By mid-afternoon the next day she knew that she couldn’t stand waiting any longer. She’d always been terrible at waiting.

She left Jenny’s house, went to the corner store, looking for a book to read, picked up a romance, knowing she couldn’t read it without thinking of Lyle. Then she ran back, imagining the phone ringing in an empty house. It started ringing as she was fumbling for the key in Jenny’s porch. She dropped the key. When she bent to pick it up, her purse disgorged its contents onto the floor.

Damn! Wallet and lipstick all over. A scattering of odds and ends of useless paper. A few pennies. She left the mess and shoved the key into the lock. It stuck. She forgot for a minute that you had to hold up on the door for the key to turn smoothly. Why couldn’t Jenny and Jake have a house without these temperamental problems? She tripped on the rug inside the door, landing flat on her stomach with her hands taking a stinging slap against the linoleum.

The telephone stopped ringing. She got to it finally, picked it up. She heard the howl of the dial tone in her ear. It had probably been Jenny, checking on plans for supper. Or someone selling something.

What if he didn’t phone again?
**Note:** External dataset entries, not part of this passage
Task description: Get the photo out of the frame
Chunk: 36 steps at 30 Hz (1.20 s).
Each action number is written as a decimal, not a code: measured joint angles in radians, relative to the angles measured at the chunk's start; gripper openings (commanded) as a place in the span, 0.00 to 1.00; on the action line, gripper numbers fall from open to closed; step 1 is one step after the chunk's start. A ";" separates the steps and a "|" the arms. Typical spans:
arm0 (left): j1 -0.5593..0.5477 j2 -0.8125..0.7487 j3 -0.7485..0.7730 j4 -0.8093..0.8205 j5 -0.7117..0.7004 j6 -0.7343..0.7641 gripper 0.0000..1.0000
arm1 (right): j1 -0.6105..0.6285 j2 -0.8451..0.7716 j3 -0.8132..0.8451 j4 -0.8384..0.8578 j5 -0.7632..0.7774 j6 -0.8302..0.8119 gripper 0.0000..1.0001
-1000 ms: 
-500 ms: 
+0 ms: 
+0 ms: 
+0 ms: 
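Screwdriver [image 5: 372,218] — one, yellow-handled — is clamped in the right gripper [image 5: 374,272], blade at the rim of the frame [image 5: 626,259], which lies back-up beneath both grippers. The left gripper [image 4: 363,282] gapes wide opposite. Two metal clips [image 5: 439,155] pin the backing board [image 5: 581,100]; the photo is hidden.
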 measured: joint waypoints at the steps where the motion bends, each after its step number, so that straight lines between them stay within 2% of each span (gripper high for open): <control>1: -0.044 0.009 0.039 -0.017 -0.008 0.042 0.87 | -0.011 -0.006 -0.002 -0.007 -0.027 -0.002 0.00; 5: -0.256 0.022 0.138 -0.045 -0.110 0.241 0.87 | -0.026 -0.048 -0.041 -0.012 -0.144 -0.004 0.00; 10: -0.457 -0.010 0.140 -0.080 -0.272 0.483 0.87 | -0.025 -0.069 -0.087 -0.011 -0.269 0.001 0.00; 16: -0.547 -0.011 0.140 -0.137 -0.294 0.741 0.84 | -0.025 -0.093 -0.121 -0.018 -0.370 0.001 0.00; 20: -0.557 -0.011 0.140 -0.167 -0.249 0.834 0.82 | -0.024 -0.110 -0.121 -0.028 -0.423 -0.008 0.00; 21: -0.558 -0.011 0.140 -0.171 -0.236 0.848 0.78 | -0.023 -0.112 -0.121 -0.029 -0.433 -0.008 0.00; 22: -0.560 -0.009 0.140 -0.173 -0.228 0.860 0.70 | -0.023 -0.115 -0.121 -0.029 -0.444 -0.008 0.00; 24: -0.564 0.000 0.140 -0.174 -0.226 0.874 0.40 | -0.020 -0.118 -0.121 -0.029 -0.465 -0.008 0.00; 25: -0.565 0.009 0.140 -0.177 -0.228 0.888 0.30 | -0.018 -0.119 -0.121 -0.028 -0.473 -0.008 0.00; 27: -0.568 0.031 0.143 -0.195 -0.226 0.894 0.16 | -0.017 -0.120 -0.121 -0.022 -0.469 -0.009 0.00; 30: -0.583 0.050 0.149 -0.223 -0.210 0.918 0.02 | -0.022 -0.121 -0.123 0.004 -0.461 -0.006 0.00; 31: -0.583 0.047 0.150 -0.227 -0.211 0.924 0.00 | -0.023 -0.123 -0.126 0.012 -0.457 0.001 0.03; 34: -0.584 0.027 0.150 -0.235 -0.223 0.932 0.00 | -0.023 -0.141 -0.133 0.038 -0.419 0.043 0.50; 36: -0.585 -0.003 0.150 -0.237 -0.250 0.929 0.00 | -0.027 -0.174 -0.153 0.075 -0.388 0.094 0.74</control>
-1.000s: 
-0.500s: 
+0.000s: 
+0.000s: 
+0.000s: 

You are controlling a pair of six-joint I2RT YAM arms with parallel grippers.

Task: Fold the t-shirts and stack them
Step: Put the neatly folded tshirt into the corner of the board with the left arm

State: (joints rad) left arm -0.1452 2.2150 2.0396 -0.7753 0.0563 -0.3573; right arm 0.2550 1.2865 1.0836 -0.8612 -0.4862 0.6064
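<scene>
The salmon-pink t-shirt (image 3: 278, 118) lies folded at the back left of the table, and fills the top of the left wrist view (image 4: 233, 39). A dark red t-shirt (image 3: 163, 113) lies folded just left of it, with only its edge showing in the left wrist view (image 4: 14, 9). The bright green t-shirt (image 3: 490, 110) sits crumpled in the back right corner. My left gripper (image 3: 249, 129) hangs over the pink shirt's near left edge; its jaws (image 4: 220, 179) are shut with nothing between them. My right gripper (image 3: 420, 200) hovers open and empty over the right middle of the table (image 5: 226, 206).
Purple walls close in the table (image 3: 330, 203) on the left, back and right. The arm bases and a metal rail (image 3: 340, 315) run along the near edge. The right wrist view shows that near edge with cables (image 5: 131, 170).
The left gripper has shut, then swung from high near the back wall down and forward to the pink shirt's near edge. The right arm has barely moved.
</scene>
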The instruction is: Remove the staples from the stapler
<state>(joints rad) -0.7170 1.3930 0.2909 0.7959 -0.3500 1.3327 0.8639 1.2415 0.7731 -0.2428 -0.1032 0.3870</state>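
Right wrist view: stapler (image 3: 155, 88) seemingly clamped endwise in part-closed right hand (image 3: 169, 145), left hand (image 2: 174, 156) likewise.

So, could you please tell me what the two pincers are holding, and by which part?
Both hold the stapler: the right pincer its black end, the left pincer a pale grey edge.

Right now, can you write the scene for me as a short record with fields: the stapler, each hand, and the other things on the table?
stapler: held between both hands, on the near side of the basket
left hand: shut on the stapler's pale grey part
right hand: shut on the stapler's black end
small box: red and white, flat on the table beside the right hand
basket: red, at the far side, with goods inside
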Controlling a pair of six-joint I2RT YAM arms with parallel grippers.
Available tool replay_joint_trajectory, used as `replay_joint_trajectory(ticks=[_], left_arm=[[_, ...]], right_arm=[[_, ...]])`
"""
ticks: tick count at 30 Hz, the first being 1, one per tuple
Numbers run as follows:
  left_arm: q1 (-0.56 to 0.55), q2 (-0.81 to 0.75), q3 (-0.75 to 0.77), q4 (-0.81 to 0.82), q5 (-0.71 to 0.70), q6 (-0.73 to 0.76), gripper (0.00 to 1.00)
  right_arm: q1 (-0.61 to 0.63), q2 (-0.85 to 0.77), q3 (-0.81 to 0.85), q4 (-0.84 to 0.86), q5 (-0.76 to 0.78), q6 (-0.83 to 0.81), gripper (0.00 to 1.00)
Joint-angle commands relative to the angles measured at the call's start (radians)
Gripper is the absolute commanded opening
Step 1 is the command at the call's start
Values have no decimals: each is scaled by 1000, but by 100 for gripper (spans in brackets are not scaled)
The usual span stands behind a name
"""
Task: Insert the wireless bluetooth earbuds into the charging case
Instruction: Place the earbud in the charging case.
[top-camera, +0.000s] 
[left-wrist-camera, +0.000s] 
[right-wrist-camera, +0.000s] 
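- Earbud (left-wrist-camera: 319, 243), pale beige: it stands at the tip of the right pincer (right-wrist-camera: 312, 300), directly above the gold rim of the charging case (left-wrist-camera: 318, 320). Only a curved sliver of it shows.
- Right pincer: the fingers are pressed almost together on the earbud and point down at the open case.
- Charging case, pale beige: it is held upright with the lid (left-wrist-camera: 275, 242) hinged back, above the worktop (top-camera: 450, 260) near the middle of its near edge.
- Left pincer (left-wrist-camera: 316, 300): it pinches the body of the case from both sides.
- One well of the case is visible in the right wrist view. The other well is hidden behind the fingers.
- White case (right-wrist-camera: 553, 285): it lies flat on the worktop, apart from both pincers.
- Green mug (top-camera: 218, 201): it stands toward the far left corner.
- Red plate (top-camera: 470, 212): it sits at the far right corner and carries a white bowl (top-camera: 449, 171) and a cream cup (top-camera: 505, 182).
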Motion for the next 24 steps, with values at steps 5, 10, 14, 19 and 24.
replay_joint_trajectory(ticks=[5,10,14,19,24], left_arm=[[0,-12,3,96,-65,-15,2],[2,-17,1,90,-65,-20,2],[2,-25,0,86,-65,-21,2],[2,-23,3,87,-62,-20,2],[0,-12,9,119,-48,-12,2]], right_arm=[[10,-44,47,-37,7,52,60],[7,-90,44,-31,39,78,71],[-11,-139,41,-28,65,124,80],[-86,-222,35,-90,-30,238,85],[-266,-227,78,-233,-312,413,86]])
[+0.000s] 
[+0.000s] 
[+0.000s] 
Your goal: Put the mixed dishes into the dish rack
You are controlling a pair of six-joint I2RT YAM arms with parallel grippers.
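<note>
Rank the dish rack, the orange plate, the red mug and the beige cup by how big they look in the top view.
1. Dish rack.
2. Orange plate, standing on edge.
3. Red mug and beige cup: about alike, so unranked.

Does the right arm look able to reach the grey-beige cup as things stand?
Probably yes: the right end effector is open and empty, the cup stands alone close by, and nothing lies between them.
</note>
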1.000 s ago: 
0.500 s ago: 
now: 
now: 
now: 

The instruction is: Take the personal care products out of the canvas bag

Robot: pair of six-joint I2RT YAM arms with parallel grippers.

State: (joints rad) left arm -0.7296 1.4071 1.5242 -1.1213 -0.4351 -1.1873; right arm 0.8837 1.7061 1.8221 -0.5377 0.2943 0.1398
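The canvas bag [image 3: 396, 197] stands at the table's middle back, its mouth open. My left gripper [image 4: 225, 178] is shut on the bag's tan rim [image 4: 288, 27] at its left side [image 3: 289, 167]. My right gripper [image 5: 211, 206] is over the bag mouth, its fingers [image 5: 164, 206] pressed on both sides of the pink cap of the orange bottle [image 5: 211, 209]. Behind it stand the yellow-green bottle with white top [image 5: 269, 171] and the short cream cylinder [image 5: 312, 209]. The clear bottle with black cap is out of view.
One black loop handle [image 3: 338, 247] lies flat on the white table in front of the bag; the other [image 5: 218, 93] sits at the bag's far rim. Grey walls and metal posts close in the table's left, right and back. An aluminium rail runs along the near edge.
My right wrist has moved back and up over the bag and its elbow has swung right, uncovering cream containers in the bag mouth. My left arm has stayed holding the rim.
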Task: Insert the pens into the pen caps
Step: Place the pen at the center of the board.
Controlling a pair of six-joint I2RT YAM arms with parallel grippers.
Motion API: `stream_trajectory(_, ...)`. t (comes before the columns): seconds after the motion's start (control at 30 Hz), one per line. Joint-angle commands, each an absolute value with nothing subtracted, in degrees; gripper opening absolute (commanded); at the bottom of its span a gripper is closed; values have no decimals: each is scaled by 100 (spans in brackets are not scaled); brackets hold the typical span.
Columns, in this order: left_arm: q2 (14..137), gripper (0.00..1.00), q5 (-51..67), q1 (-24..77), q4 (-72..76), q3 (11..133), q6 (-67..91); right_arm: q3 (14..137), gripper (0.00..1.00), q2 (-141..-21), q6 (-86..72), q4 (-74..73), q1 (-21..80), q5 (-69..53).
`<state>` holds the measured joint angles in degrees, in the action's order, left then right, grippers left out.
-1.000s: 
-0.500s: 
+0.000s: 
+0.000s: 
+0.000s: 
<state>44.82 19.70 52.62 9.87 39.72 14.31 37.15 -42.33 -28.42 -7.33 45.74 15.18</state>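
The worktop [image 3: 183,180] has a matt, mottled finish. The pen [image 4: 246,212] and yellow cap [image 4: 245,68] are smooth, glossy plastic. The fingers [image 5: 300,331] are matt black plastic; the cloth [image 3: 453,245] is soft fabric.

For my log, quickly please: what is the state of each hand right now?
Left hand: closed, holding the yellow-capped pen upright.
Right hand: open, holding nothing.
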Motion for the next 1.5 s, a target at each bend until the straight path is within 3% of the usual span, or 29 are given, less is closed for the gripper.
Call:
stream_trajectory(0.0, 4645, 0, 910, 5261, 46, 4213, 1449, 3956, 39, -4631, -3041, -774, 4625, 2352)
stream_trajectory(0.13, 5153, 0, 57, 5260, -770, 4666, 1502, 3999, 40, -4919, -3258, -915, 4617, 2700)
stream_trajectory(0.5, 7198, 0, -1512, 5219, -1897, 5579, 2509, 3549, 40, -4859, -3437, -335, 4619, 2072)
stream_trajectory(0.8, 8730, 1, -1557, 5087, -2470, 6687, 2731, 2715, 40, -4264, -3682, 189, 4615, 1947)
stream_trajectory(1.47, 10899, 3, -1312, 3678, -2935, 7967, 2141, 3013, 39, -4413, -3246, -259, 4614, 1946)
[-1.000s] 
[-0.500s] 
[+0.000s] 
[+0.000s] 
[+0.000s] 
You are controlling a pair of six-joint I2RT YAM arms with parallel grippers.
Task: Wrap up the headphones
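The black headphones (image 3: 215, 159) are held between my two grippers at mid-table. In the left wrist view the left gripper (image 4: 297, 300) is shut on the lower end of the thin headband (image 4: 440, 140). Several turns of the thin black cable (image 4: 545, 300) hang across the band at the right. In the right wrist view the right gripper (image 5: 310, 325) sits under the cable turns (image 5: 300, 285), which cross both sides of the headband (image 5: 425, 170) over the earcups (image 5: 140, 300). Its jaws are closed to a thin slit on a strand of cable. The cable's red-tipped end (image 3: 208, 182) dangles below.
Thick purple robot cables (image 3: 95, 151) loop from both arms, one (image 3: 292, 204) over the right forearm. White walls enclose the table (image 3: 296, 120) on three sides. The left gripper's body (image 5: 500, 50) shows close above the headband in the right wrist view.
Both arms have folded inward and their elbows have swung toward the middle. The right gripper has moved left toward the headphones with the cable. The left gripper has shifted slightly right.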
What if he had called her, and never tried again? What if he’d called with bad news about Robyn?

She fumbled for the telephone book, searched desperately for the Holiday Inn.

It rang again, a shrill sound. She jerked it up quickly.

“Hello?”

“Hi, honey.” He sounded very close. She could feel his breath in her ear.

“Did you call a minute ago?”

“Yes. I thought I had the wrong number.”

She shifted the receiver. Her fingers gripped it tightly. It was going to be all right. He’d called. And Robyn was all right. She knew from his voice that it was all right. “I was outside. I went to the store.” She glanced back at the open door. She hadn’t picked up the mess from her purse. “I couldn’t get the damned key to work in the lock. When I got to the phone, you were gone… Where are you? How did Robyn’s surgery go?”

She could hear sounds with his voice. A radio? People? “The hotel. I just left Robyn at the hospital. She had her surgery. She was in the recovery room, groggy and mostly asleep. The doctor says it went perfectly, that after six months of physiotherapy she won’t know which leg had the limp.”

“Does she know? Did you tell her?”

“I told her, but she may not remember. She’s still pretty much under the anesthetic.”

She sat down cross-legged on the floor, her hand flying out to stop the phone from crashing to the floor when she pulled the cord tight. “How long will she be in the hospital?”

“About a week. She’s sharing a room with another girl who’s having surgery on her knee in the morning. They were comparing legs this morning as they wheeled Robyn out for her surgery.”